Divya Gupta, a lawyer at international firm Dorsey & Whitney, says that Marriott’s fine should be a wakeup call to companies with operations both in the United Kingdom and the United States. Gupta says,
“Marriott faces huge fines for a GDPR breach this week, a signal to other companies that the regulatory bodies are strictly enforcing the law to protect consumer personal data.”
Protecting Customer Data in the United States
Similar to the GDPR in Europe, many states have data privacy laws, with California leading the number of regulations with the California Consumer Privacy Act.

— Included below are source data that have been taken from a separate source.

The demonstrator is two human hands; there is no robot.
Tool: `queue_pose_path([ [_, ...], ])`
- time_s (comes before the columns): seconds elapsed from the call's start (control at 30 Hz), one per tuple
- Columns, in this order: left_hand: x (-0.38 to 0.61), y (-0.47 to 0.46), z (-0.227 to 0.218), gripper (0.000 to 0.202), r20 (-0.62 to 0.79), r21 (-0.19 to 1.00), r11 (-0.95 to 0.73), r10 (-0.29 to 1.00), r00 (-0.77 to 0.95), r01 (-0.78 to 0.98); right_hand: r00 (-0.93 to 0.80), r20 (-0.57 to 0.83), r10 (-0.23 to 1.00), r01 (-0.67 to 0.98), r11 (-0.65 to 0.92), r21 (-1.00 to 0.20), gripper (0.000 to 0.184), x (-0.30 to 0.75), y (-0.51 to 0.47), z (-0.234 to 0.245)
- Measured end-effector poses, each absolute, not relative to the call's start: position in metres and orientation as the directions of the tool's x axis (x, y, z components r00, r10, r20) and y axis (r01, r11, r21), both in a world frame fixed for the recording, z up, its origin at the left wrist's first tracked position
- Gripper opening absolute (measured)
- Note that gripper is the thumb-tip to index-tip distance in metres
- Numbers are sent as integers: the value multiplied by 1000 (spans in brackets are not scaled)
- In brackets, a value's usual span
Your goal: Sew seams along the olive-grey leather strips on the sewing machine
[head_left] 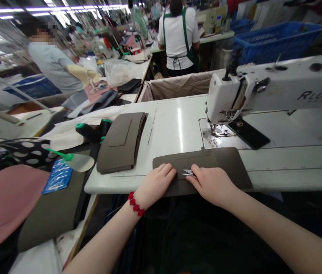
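Note:
A dark olive fabric piece [220,161] lies flat on the front edge of the white sewing table [172,125]. My left hand [156,182], with a red bead bracelet at the wrist, rests on its left end with fingers curled under. My right hand [212,184] lies on the middle of the piece and pinches small metal thread snips [188,173], whose blades point left. A white sewing machine [263,91] stands behind the piece on the right, its needle area just beyond the fabric's far edge.
A stack of similar olive pieces [122,140] lies to the left. Thread cones [92,131], a polka-dot cloth [24,150] and pink fabric [3,205] crowd the left side. A fabric-lined bin [178,85] and blue crates [275,40] stand behind. Two people work further back.

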State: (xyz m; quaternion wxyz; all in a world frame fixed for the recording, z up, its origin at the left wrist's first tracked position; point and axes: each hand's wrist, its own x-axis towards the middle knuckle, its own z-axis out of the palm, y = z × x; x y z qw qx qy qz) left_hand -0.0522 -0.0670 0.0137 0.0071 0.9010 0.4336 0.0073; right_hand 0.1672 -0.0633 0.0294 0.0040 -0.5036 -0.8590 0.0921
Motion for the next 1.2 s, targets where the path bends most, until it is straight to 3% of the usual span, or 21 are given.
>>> queue_pose_path([
  [0.17, -50, -63, 14, 11, 1, 6, -629, 777, 629, 777, -528, -125, 840, 848, 513, -134, 31, 155, -57, 28],
  [0.37, -56, -58, 9, 8, 38, 200, -602, 793, 608, 773, -563, -158, 811, 826, 552, -115, 33, 151, -51, 31],
  [0.53, -57, -59, 5, 10, 69, 276, -564, 819, 570, 778, -596, -182, 782, 803, 584, -118, 36, 147, -47, 32],
  [0.77, -58, -59, 7, 9, 56, 291, -548, 828, 558, 784, -609, -245, 755, 792, 597, -129, 38, 141, -43, 37],
  [1.03, -54, -58, 7, 7, 66, 317, -548, 827, 558, 774, -627, -207, 751, 779, 609, -149, 35, 136, -43, 32],
  [1.2, -62, -53, 14, 7, 83, 540, -405, 898, 432, 738, -551, -115, 826, 831, 531, -166, 39, 158, -42, 39],
])
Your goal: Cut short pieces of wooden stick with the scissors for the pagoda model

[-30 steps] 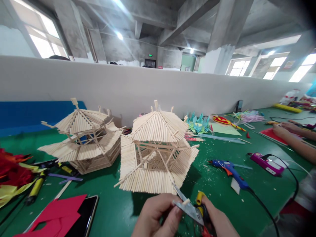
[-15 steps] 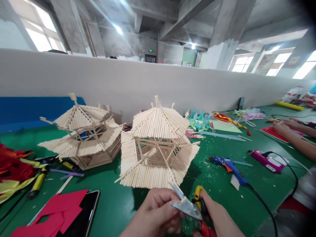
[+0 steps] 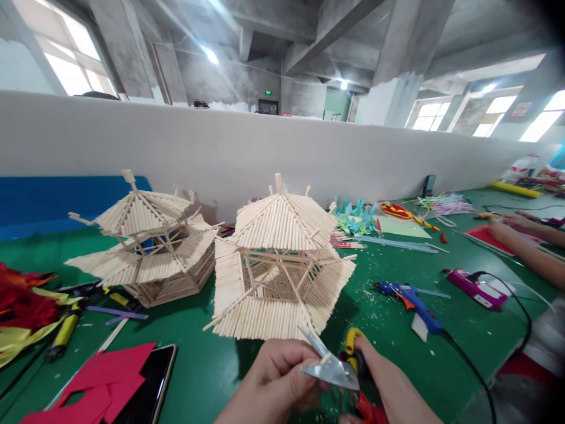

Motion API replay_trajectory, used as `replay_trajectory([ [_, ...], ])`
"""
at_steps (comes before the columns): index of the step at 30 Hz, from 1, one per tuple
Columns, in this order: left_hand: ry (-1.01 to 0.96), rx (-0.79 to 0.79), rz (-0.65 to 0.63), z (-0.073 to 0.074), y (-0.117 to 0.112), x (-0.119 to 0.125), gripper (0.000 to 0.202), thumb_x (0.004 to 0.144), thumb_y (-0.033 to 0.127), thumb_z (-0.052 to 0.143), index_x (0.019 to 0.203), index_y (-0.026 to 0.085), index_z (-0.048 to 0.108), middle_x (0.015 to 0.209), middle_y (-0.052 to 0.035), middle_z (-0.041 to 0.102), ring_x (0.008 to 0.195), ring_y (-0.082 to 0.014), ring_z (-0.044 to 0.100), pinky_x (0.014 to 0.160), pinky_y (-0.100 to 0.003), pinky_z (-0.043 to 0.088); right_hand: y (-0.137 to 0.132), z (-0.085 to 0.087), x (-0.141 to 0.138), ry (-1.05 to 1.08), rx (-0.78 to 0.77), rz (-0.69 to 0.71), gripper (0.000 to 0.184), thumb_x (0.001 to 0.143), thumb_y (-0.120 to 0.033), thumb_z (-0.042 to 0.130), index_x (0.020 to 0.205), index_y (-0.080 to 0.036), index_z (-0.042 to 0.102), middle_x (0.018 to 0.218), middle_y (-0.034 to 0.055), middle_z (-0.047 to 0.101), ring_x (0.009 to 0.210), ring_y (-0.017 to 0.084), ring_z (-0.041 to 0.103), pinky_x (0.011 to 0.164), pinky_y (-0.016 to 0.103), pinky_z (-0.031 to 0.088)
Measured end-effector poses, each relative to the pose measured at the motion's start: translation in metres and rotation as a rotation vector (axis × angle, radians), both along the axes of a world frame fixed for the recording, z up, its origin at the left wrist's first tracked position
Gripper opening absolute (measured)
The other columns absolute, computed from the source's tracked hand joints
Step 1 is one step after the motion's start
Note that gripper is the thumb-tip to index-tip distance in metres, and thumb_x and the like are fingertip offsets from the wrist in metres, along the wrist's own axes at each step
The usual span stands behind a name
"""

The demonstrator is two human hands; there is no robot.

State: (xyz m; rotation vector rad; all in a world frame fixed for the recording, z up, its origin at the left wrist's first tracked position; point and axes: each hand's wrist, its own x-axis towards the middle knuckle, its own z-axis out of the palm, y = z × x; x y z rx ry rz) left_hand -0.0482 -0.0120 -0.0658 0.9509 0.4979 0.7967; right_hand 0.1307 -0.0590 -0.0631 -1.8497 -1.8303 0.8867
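My right hand (image 3: 391,383) is closed around the yellow-and-red handles of a pair of scissors (image 3: 338,374), whose blades are parted. Pinched in the fingers of my left hand (image 3: 282,380) is a small wooden stick (image 3: 325,358); its pale end pokes out between the blades, and the rest is hidden by the fingers. Just beyond both hands stands a two-tiered pavilion model (image 3: 282,224) built from thin wooden sticks. A similar stick pavilion (image 3: 141,212) is to its left.
A blue glue gun (image 3: 410,303) with a cord lies to the right, near a purple power strip (image 3: 474,288). Red paper (image 3: 110,377) covers part of a phone (image 3: 165,365) at left. Another person's hands (image 3: 507,229) work at far right. A white partition (image 3: 265,141) stands behind.
The view has shifted very slightly. Both hands keep nearly the same pose, with the stick end still between the parted blades.
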Motion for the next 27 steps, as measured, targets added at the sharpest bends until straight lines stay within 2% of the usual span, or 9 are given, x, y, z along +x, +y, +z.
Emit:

To compare it to the GDPR, if only ten percent of the Europeans impacted by the Marriott breach were residents of California, the penalty would be a minimum of $300 billion instead of $124 million under the GDPR, according to Gupta. “For companies looking for the lesson here — this GDPR penalty is a paltry sum, compared to what is looming,” Gupta says.
Marriott and Amazon Alexa
In fall of 2018, Marriott integrated the voice assistant Amazon Alexa into its first hotel, the City Centre hotel in Charlotte, North Carolina. After, the Irvine Spectrum in Los Angeles would get Amazon Echo devices in all of their rooms. Last spring, Marriott tested the Alexa for Hospitality tool as well, allowing guests to order room service, change the TV and lighting, set alarms, and get weather and news updates from Alexa. Given Alexa’s past security issues secretly recording a family in Portland, for one, it will be interesting to see how guests react to Marriott’s most recent data breach.